Clive Chijioke Nwonka

July 31st, 2024

The image of Stephen Lawrence, investigative journalism and racial justice

0 comments | 3 shares

Estimated reading time: 14 minutes

What is contained within the image of Stephen Lawrence? Clive Chijioke Nwonka reflects on the multiple meanings, from the tragedy of a talented 18-year-old Black man, brutally murdered on 22 April 1993, to the layers of institutional racism embedded in the official reactions and inquiries stretching out across decades. It’s an image which speaks to the role for direct citizen action and investigative journalism in the quest for truth and accountability regarding matters of racial justice. In these and other ways, it’s an image which poses questions – still unresolved – for both society and the new Labour government particularly, around what it means to live and achieve justice in a multiracial United Kingdom.

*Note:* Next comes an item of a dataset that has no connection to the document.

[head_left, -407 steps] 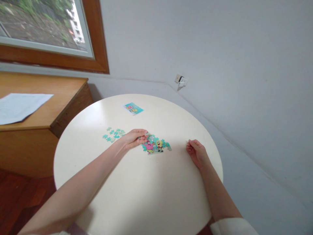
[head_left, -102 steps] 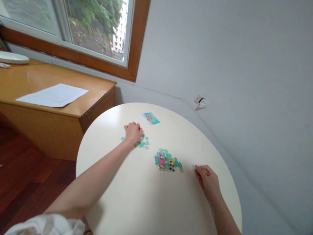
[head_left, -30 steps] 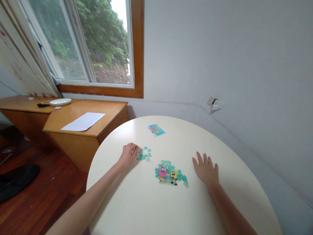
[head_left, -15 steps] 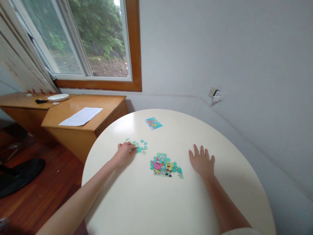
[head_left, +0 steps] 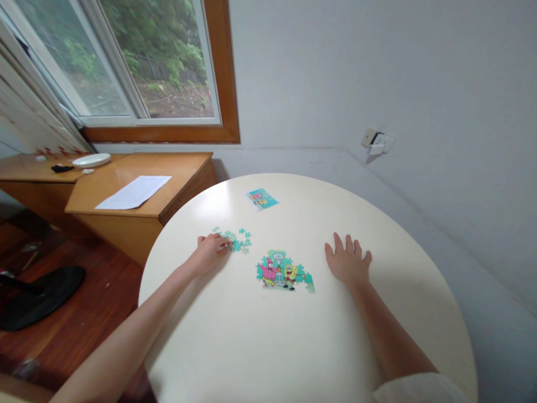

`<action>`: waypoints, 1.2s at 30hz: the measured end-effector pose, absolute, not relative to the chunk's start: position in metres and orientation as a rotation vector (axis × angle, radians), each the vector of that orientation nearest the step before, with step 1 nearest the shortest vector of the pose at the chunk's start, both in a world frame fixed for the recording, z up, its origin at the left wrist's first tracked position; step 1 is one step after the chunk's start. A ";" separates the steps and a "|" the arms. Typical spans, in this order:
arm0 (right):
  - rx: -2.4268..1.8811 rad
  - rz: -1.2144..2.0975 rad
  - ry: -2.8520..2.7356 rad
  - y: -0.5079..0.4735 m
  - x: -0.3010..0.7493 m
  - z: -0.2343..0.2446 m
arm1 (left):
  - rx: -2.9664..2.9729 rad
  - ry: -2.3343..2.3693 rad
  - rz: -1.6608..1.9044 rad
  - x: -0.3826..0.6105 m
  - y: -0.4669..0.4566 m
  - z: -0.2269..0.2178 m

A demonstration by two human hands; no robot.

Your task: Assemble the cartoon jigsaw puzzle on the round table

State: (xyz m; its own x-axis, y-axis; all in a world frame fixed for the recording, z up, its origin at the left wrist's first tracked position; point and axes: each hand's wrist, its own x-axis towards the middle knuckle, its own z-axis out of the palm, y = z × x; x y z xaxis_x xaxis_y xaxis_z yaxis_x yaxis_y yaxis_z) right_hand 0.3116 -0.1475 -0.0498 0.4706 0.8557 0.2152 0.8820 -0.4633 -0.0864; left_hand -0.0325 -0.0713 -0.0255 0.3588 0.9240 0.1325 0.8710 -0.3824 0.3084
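Observation:
My left hand (head_left: 210, 251) is at the near left edge of a pile of loose green puzzle pieces (head_left: 240, 244). Its thumb and fingers are pinched together on what looks like a puzzle piece, mostly hidden by the fingers. To the right of the pile lies a partly joined jigsaw puzzle (head_left: 277, 271) with a pink starfish, a grey-green figure and a yellow square figure on green. Further right, my right hand (head_left: 347, 262) rests palm down on the table, fingers spread and holding nothing.
The round white table (head_left: 260, 341) stands by a white wall with a socket (head_left: 376, 141). A small reference picture (head_left: 262, 198) lies towards its far edge. On the left, a wooden desk (head_left: 184, 168) bears a paper sheet (head_left: 133, 192) and a white plate (head_left: 91, 160).
The view has tilted down a little, so the table things sit higher in it. My left hand's fingers have drawn together at the pile's edge. The right hand stays put.

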 end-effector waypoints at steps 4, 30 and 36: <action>-2.549 -0.101 -1.470 -0.137 0.310 -0.046 | 2.439 1.605 0.403 -0.030 -0.068 -0.023; -2.615 0.117 -1.230 -0.098 0.304 -0.037 | 2.390 1.703 0.291 -0.019 -0.071 -0.019; -2.603 0.137 -1.230 -0.099 0.303 -0.035 | 2.401 1.661 0.371 -0.016 -0.082 -0.011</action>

In 1997, less than two months after the New Labour government came into power, the newly appointed Home Secretary, Jack Straw, ordered a public enquiry into the racist murder of Stephen Lawrence by a group of white youths – after years of campaigning by the Lawrence family and many false dawns. Straw would later describe the Inquiry as “the single most important decision I made as Home Secretary”. The inquiry’s findings, published in 1999, came to be known as the Macpherson Report and would indeed come to be seen as a landmark moment that placed institutional racism at the centre of the public arena in unprecedented and transformative ways.

Like so many, I remember clearly the moment when I first encountered this image of a Black male youth on BBC London News when returning home from school one Friday evening in April 1993. This was an image that would in the days, weeks and months to follow become firmly anchored within the collective consciousness of my family and those around us within the dense Black community of Neasden, Harlesden and Stonebridge, an area that was once described as the UK’s Blackest Borough.

As a result, Stephen’s image would go on to shape my nascent and developing understanding of Black identity, of anti-Black racism, of Southeast London, of Britain. Despite this, the image had a powerful positive dimension and influence. 31 years later, the Stephen Lawrence case, and the Stephen Lawrence image, is central to everything I do as an academic, both in terms of my research on Black identity, anti-Blackness and racial injustice within cultural production, but also in terms of questioning the political and cultural legacy of the Macpherson Report, in which anti-racism came to be replaced with the easy idea of diversity and inclusion.

An image that reaches across time and place

The image of Stephen Lawrence carries with it so much beyond the image of a talented 18-year-old Black man, his future ahead of him, who was so violently taken away from his family in Eltham on 22 April 1993. It’s an image of both the past and the present. The image is a collective symbol for the many other young men murdered in racial attacks in and around Southeast London throughout the period: Rolan Adams, Orville Blair and Rohit Duggal, and later in the decade, Manish Patel, Lahkvinder ‘Ricky’ Reel, Sheldon Bobb and many more. It’s an image that recollects that public enquiry of 1999, and how London’s Black community descended upon Elephant and Castle in collective support for racial justice. It’s an image for the protracted public campaign for justice that brought two of Stephen’s killers to justice in 2012, and carries with it the collective work of the Lawrence family, Imran Khan KC, DCI Clive Driscoll, and many others in this endeavour. It’s an image that speaks to the aspirations, hopes and experiences of an integrated multi-racial society.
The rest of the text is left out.